[WHAT IS REQUIRED] Look through the records below, and whenever a line contains "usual", copy it.
%%
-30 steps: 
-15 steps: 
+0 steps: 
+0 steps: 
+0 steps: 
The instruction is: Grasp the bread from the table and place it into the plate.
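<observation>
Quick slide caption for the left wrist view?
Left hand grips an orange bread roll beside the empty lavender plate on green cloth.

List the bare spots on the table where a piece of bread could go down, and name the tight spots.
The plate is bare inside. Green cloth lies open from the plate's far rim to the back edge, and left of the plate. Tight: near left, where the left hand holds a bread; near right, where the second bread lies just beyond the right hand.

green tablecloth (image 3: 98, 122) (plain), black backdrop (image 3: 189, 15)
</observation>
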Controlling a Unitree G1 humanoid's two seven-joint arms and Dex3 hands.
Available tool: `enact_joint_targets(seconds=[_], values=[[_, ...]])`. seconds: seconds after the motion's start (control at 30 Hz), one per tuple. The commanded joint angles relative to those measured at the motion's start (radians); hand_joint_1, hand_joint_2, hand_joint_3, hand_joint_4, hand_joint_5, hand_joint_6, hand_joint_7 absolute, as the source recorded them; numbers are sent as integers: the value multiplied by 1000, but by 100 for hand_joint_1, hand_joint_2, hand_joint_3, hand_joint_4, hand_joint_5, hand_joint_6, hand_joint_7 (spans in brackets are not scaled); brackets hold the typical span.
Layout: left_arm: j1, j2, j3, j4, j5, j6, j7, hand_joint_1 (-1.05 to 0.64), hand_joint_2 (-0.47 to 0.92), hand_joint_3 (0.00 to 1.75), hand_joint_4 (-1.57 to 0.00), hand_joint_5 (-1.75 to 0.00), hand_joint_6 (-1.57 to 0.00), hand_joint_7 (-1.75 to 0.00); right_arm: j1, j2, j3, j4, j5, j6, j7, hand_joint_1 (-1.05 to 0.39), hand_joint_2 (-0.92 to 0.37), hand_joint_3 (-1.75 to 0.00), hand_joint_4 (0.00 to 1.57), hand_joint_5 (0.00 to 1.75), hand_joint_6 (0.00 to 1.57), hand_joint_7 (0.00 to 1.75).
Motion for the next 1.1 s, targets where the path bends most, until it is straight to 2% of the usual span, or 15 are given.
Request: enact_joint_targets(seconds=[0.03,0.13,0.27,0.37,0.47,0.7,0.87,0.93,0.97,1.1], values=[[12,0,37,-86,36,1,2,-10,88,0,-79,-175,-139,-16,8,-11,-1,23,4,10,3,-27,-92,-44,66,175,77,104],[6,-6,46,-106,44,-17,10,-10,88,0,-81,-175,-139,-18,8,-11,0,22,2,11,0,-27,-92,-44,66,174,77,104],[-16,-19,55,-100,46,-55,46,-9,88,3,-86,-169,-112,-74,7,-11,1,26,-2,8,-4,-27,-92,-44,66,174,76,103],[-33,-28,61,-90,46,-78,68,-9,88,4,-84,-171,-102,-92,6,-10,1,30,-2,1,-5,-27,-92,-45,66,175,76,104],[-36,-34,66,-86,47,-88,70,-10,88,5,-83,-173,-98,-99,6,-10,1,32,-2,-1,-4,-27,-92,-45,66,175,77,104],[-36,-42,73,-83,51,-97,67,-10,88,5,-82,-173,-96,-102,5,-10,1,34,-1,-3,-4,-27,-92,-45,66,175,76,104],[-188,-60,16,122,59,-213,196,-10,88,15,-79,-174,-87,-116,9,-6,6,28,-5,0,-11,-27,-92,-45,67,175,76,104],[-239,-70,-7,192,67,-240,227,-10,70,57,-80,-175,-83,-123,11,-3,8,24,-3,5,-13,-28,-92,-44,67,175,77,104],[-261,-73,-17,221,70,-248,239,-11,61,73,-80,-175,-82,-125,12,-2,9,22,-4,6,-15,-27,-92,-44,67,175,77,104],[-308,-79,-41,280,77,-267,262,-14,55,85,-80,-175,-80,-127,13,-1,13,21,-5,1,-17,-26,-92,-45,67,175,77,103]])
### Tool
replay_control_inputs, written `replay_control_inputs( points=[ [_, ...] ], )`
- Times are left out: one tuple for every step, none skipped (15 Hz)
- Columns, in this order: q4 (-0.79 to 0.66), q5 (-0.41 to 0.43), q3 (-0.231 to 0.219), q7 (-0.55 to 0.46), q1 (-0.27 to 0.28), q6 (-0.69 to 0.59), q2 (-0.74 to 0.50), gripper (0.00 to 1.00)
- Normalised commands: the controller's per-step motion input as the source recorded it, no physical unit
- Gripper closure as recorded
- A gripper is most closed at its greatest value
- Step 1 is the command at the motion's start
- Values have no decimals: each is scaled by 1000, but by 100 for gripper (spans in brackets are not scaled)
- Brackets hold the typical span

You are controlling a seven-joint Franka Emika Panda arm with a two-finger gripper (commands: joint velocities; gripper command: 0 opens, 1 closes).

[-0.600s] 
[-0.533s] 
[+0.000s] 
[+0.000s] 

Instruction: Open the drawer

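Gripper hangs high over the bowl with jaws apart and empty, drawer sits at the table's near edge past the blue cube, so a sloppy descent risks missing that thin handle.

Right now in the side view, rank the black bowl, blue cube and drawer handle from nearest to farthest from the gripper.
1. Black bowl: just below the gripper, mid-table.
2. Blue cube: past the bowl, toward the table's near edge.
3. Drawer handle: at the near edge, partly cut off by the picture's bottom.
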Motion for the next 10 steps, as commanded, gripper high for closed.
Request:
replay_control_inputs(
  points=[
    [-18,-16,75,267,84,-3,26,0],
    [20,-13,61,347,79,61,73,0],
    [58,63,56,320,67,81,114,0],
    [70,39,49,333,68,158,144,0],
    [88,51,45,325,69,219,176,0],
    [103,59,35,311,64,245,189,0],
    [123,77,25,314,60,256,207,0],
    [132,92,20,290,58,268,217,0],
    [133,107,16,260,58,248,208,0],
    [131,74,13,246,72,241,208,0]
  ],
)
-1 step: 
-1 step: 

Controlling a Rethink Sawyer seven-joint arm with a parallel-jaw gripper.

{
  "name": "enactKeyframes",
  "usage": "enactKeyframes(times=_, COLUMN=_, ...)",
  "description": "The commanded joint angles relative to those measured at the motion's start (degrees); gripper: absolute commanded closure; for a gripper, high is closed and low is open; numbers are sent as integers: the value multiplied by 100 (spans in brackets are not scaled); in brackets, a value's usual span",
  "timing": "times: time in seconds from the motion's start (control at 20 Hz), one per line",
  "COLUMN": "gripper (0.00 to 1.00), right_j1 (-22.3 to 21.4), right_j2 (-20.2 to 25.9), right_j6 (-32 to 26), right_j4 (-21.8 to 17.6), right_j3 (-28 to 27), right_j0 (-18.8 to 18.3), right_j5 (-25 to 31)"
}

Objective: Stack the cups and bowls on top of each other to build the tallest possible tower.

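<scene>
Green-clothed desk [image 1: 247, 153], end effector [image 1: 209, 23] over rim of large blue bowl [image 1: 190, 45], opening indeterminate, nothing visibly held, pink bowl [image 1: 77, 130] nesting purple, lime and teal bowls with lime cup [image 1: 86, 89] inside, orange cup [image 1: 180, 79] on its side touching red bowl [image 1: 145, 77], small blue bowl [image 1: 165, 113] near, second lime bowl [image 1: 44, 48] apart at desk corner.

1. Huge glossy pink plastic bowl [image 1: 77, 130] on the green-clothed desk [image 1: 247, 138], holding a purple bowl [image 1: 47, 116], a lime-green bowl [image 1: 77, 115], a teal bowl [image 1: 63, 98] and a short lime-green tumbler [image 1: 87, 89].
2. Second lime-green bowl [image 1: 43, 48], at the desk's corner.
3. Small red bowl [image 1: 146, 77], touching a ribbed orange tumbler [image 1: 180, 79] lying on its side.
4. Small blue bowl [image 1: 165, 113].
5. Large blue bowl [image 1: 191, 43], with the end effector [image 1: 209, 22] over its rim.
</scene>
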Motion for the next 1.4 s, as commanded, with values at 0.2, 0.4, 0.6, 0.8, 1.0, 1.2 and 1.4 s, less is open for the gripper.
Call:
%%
[RESULT OF THE TASK]
Motion for the next 1.1 s, targets where the path bends most, until it is straight to 2% of the usual span, or 15 are given.
  "description": "The commanded joint angles relative to those measured at the motion's start (degrees); gripper: absolute commanded closure; for a gripper, high is closed and low is open; numbers are sent as integers: the value multiplied by 100 (spans in brackets are not scaled); in brackets, a value's usual span",

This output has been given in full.